I fit a one-parameter power law distribution and created a QQ plot below. The correlation coefficent is fairly low, so I'd presume that this isn't power law distributed then.

enter image description here

  • $\begingroup$ Could you please explain what you mean by "sort" a histogram? Note that this bar chart is not a histogram (because it uses a log scale for the counts). Note, too, that few statistical claims can be justified solely from a set of qualitative observations like "decreases rapidly:" you need to quantify the data behavior to draw clear and valid conclusions. $\endgroup$
    – whuber
    Apr 4, 2016 at 22:25
  • $\begingroup$ Thanks for the comment whuber. By sort, I mean: In Zipf's law: they sort the word counts by highest to lowest. Then it is claimed that this is power law distributed. My distribution follows a similar shape to a power law, but, I'm unsure of whether it is truly a Power Law (as I didn't sort the bars from highest to lowest). $\endgroup$
    – looperr
    Apr 4, 2016 at 22:28
  • $\begingroup$ Hey Guys: Do you have any ideas? This has been bothering me for sometime. Are both power law distributions? $\endgroup$
    – looperr
    Apr 4, 2016 at 23:09
  • 1
    $\begingroup$ @looperr: can you please quantify what the $x,y$ axis represent? What is "Twitter response data?" It looks like you're looking at response time to a post? The reason Zipf's law sorts words by frequency is that words inherently don't have a numeric order. Response time is already ordered so there's no real sense in reordering it by frequency. $\endgroup$
    – Alex R.
    Apr 5, 2016 at 0:01
  • 1
    $\begingroup$ Power laws are not that easily identified. See this paper by Shalizi, et al, which pretty much debunks the too frequent claims to power law distributions... santafe.edu/media/workingpapers/07-12-049.pdf In addition, there's this PDF of a presentation Shalizi gave which is more accessible ... stat.cmu.edu/~cshalizi/2010-10-18-Meetup.pdf $\endgroup$
    – user78229
    Apr 5, 2016 at 0:15

1 Answer 1


A power law is just a name for a particular form of distribution, specifically: $$ \begin{align} p(x) &\propto x^{-\alpha} \textrm{ } \textrm{ or}\\ p(x=X) &\propto x^{-\alpha} \end{align} $$ depending on whether the data are continuous or discrete. Despite a lot of hype, there's nothing particularly mystical or magical about them. Power law-distributed data has a long tail (highly right skewed) and falls along a (negatively-sloped) line on a log-log plot. Cosma Shalizi has a great blog post on determining whether your data is actually power law distributed. Importantly, he points out that many other distributions also share those properties (e.g., log-normal) and the usual trick of fitting a straight line to a log-log plot isn't particularly well-founded. In the post, he also links to some papers showing that many putative power law relationships aren't actually great fits to the data.

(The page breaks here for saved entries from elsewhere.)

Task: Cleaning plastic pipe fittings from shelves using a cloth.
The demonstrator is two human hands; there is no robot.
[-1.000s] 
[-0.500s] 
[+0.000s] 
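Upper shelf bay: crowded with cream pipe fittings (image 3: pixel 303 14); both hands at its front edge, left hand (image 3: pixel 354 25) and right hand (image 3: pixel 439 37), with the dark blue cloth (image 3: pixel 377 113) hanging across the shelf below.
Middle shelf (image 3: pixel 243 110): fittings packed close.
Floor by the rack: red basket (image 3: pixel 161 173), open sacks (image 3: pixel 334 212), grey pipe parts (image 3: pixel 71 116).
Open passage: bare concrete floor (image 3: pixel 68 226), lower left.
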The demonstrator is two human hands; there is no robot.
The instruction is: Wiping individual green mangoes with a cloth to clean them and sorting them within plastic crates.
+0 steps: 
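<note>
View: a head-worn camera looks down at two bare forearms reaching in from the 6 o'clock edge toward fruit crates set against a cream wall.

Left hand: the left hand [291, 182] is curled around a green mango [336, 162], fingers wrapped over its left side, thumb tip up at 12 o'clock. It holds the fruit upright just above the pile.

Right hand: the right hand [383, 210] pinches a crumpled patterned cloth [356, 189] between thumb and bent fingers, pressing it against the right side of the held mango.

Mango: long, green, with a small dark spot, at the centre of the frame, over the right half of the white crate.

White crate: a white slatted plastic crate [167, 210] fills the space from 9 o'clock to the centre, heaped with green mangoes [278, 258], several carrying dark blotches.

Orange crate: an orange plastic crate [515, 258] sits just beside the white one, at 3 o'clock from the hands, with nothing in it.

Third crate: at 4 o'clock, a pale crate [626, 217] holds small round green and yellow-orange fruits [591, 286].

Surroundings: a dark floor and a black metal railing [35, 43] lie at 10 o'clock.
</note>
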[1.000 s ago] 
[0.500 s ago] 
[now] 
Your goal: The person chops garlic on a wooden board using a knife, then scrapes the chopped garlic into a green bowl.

In brief, he recommends the following steps:

  1. Maximum likelihood estimation to find the scaling exponent ($\alpha)$
  2. The goodness of fit procedure described here to where the power law-y region begins
  3. A K-S test to check goodness of fit (using a bootstrap and not the regular tables because you're testing against an estimated fit).
  4. Vuong's test for model selection against other heavy-tailed distributions (e.g., log-normal)

For the specific case of Zipf's law, it shows that $\log(\textrm{rank}) \propto \log(\textrm{frequency})$ for many natural languages. If you want to compute this specifically, you will need to turn your data into ranks and frequencies, which seems like it will probably entail sorting it.

Most other power law relationships seem to describe a survival function (e.g., sales of books) and these also necessarily involve sorting. They don't, however, necessarily involve binning into a histogram: you can--and shoud--generate these directly from the data.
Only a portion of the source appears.